Return the whole of the data exactly.

Segment Open

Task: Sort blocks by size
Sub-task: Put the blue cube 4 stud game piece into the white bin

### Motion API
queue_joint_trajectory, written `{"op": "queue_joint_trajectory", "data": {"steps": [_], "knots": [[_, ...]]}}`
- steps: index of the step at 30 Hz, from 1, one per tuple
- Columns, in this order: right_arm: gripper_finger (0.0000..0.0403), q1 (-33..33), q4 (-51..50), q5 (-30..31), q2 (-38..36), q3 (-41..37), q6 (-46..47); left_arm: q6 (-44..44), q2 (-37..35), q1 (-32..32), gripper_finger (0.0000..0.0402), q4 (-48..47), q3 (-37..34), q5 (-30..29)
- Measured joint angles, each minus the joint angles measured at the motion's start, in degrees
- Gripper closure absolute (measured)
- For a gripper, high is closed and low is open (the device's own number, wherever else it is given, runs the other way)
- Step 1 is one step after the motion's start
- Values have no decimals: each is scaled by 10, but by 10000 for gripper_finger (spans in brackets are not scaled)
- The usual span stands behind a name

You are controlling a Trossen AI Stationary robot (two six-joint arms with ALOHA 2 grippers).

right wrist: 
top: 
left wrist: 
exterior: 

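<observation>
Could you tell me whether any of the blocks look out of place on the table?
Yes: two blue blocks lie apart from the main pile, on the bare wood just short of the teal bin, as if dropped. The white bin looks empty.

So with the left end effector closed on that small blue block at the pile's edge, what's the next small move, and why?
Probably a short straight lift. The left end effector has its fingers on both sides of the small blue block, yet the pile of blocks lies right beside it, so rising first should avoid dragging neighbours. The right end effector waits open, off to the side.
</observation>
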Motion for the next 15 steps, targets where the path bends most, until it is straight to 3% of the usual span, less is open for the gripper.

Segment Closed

→ RESULT:
Task: Sort blocks by size
Sub-task: Put the blue cube 4 stud game piece into the white bin

### Motion API
queue_joint_trajectory, written `{"op": "queue_joint_trajectory", "data": {"steps": [_], "knots": [[_, ...]]}}`
- steps: index of the step at 30 Hz, from 1, one per tuple
- Columns, in this order: right_arm: gripper_finger (0.0000..0.0403), q1 (-33..33), q4 (-51..50), q5 (-30..31), q2 (-38..36), q3 (-41..37), q6 (-46..47); left_arm: q6 (-44..44), q2 (-37..35), q1 (-32..32), gripper_finger (0.0000..0.0402), q4 (-48..47), q3 (-37..34), q5 (-30..29)
- Measured joint angles, each minus the joint angles measured at the motion's start, in degrees
- Gripper closure absolute (measured)
- For a gripper, high is closed and low is open (the device's own number, wherever else it is given, runs the other way)
- Step 1 is one step after the motion's start
- Values have no decimals: each is scaled by 10, but by 10000 for gripper_finger (spans in brackets are not scaled)
- The usual span stands behind a name

You are controlling a Trossen AI Stationary robot (two six-joint arms with ALOHA 2 grippers).

right wrist: 
top: 
left wrist: 
exterior: 

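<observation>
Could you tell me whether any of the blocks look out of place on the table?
Yes: two blue blocks lie apart from the main pile, on the bare wood just short of the teal bin, as if dropped. The white bin looks empty.

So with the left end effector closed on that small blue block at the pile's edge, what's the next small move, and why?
Probably a short straight lift. The left end effector has its fingers on both sides of the small blue block, yet the pile of blocks lies right beside it, so rising first should avoid dragging neighbours. The right end effector waits open, off to the side.
</observation>
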Motion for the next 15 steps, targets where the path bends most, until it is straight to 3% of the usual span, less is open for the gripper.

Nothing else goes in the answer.